Items from a data source:
————————

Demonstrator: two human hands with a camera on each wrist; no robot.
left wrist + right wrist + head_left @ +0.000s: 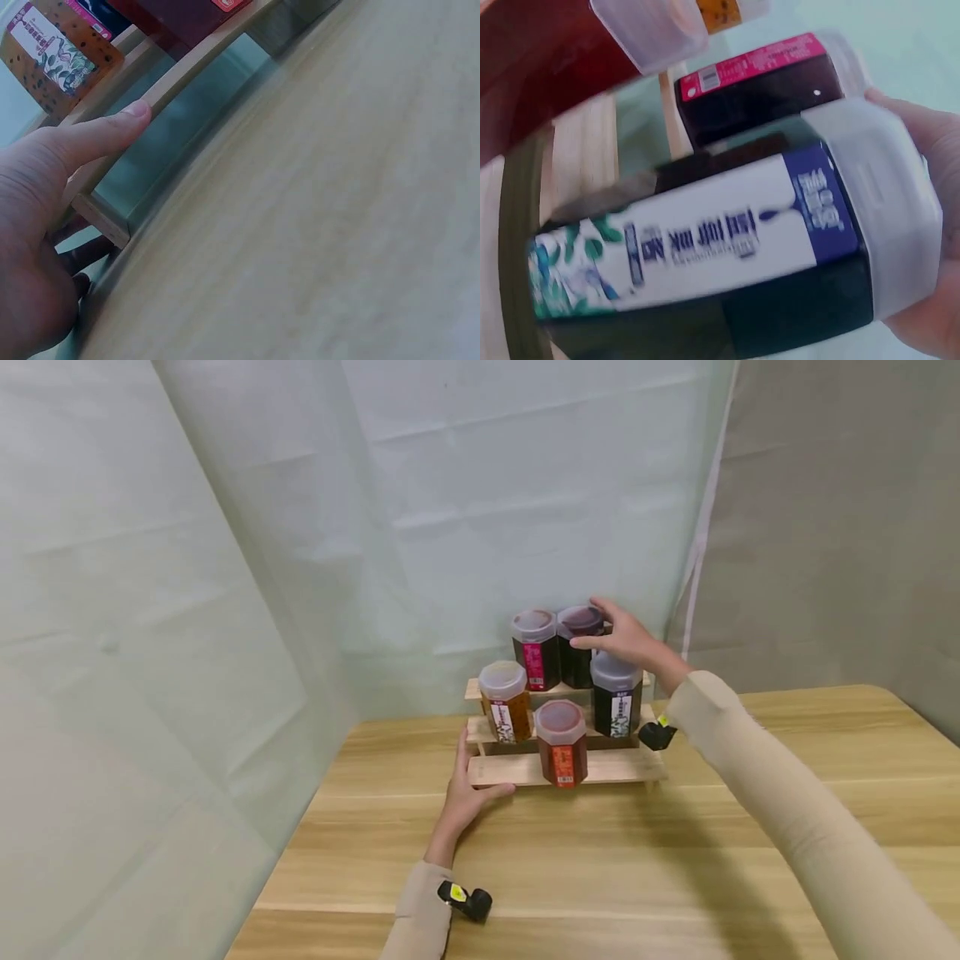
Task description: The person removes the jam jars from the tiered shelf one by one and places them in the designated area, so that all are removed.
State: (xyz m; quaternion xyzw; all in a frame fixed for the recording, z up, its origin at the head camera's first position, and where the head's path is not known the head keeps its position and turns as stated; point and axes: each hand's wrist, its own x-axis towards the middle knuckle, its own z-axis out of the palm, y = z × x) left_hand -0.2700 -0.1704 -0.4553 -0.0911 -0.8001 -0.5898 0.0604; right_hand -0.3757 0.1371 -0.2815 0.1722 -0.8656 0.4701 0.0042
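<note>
A three-tier wooden stand (510, 768) holds several hexagonal jars with translucent lids. My left hand (461, 797) grips the stand's left end. In the left wrist view the thumb (112, 135) lies along the shelf's front edge while the other fingers reach behind the leg. At the top tier, my right hand (628, 639) holds a dark jar (577, 652) around its lid, thumb in front and fingers behind. Just left of it is a dark jar with a pink label (536, 652). The dark jar with a blue-and-white label (697, 240) largely hides the right hand's hold in the right wrist view.
An amber jar with dark specks (507, 706) stands at the middle tier's left. A reddish jar with an orange label (562, 747) sits on the lowest tier. The stand is on a wood-grain table (585, 860), with pale cloth (450, 527) hanging behind.
</note>
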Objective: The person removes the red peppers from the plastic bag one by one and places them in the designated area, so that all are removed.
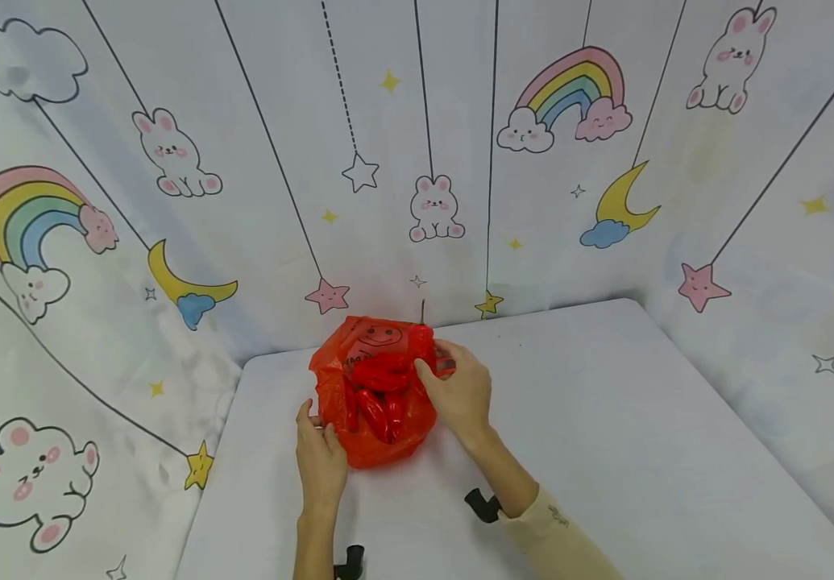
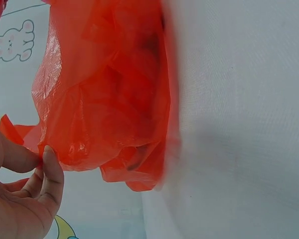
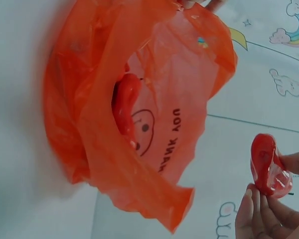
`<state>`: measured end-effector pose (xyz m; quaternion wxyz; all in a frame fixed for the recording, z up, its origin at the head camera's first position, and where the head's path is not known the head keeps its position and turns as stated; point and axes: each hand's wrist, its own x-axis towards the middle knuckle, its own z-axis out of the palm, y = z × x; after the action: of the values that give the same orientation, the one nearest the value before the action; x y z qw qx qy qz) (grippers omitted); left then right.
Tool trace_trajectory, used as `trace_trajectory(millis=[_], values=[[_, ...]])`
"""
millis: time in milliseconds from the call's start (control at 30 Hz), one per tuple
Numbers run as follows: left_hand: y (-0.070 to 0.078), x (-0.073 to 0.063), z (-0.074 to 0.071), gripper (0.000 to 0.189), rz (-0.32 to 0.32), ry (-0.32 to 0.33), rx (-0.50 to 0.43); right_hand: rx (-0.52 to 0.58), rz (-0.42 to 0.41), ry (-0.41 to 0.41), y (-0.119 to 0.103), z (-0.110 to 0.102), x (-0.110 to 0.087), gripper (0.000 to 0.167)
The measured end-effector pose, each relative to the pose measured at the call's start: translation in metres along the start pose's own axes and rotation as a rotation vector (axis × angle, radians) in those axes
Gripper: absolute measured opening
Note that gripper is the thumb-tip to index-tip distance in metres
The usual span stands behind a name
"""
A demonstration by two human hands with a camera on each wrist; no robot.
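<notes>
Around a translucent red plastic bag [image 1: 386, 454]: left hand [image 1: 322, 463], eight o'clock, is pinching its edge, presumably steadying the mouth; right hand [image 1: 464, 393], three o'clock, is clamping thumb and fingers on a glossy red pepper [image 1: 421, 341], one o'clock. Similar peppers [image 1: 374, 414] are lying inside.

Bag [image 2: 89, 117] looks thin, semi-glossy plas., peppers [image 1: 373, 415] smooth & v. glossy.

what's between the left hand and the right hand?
The red bag, with glossy red peppers inside it, lies between the left hand and the right hand. The head view shows this.
</notes>
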<state>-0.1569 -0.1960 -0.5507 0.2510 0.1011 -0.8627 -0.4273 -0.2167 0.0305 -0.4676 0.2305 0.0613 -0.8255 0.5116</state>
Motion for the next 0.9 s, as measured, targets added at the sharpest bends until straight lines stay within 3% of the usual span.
trace_trajectory(millis=[900], values=[[-0.002,-0.001,-0.001,0.056,-0.002,-0.003,0.004,-0.036,0.036,0.063,0.025,-0.026,0.01,0.04]])
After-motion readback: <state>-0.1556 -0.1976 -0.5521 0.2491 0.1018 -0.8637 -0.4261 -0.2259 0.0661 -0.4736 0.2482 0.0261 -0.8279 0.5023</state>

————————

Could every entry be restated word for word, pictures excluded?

Demonstrator: two human hands with a camera on each wrist; no robot.
left wrist + right wrist + head_left @ +0.000s: 
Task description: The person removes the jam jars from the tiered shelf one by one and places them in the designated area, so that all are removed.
State: (xyz m; quaternion xyzw; all in a frame fixed for the recording, z up, its origin at the head camera's first position, and where the head's path is not known the head keeps its position and turns as stated; point and axes: each hand's wrist, its own x-axis towards the middle knuckle, its own z-axis out of the palm, y = z × x) left_hand -0.2700 -0.1704 -0.4553 -0.0911 -0.8001 -0.5898 0.0604; right_hand -0.3757 0.1371 -0.2815 0.1722 -0.8656 0.4701 0.0042
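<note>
A three-tier wooden stand (510, 768) holds several hexagonal jars with translucent lids. My left hand (461, 797) grips the stand's left end. In the left wrist view the thumb (112, 135) lies along the shelf's front edge while the other fingers reach behind the leg. At the top tier, my right hand (628, 639) holds a dark jar (577, 652) around its lid, thumb in front and fingers behind. Just left of it is a dark jar with a pink label (536, 652). The dark jar with a blue-and-white label (697, 240) largely hides the right hand's hold in the right wrist view.
An amber jar with dark specks (507, 706) stands at the middle tier's left. A reddish jar with an orange label (562, 747) sits on the lowest tier. The stand is on a wood-grain table (585, 860), with pale cloth (450, 527) hanging behind.
</note>
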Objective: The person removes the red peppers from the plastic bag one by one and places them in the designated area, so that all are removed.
`<state>`: measured end-effector pose (xyz m; quaternion wxyz; all in a frame fixed for the recording, z up, its origin at the head camera's first position, and where the head's path is not known the head keeps its position and turns as stated; point and axes: each hand's wrist, its own x-axis towards the middle knuckle, its own z-axis out of the palm, y = z × x; after the action: of the values that give the same orientation, the one nearest the value before the action; x y z qw qx qy qz) (grippers omitted); left then right.
Tool trace_trajectory, used as `trace_trajectory(millis=[_], values=[[_, ...]])`
"""
millis: time in milliseconds from the call's start (control at 30 Hz), one per tuple
Numbers run as follows: left_hand: y (-0.070 to 0.078), x (-0.073 to 0.063), z (-0.074 to 0.071), gripper (0.000 to 0.189), rz (-0.32 to 0.32), ry (-0.32 to 0.33), rx (-0.50 to 0.43); right_hand: rx (-0.52 to 0.58), rz (-0.42 to 0.41), ry (-0.41 to 0.41), y (-0.119 to 0.103), z (-0.110 to 0.102), x (-0.110 to 0.087), gripper (0.000 to 0.167)
The measured end-effector pose, each relative to the pose measured at the call's start: translation in metres along the start pose's own axes and rotation as a rotation vector (axis × angle, radians) in those axes
Gripper: absolute measured opening
Note that gripper is the thumb-tip to index-tip distance in metres
The usual span stands behind a name
"""
A demonstration by two human hands with a camera on each wrist; no robot.
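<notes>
Around a translucent red plastic bag [image 1: 386, 454]: left hand [image 1: 322, 463], eight o'clock, is pinching its edge, presumably steadying the mouth; right hand [image 1: 464, 393], three o'clock, is clamping thumb and fingers on a glossy red pepper [image 1: 421, 341], one o'clock. Similar peppers [image 1: 374, 414] are lying inside.

Bag [image 2: 89, 117] looks thin, semi-glossy plas., peppers [image 1: 373, 415] smooth & v. glossy.

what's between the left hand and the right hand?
The red bag, with glossy red peppers inside it, lies between the left hand and the right hand. The head view shows this.
</notes>
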<state>-0.1569 -0.1960 -0.5507 0.2510 0.1011 -0.8627 -0.4273 -0.2167 0.0305 -0.4676 0.2305 0.0613 -0.8255 0.5116</state>
Motion for the next 0.9 s, as measured, targets added at the sharpest bends until straight lines stay within 3% of the usual span.
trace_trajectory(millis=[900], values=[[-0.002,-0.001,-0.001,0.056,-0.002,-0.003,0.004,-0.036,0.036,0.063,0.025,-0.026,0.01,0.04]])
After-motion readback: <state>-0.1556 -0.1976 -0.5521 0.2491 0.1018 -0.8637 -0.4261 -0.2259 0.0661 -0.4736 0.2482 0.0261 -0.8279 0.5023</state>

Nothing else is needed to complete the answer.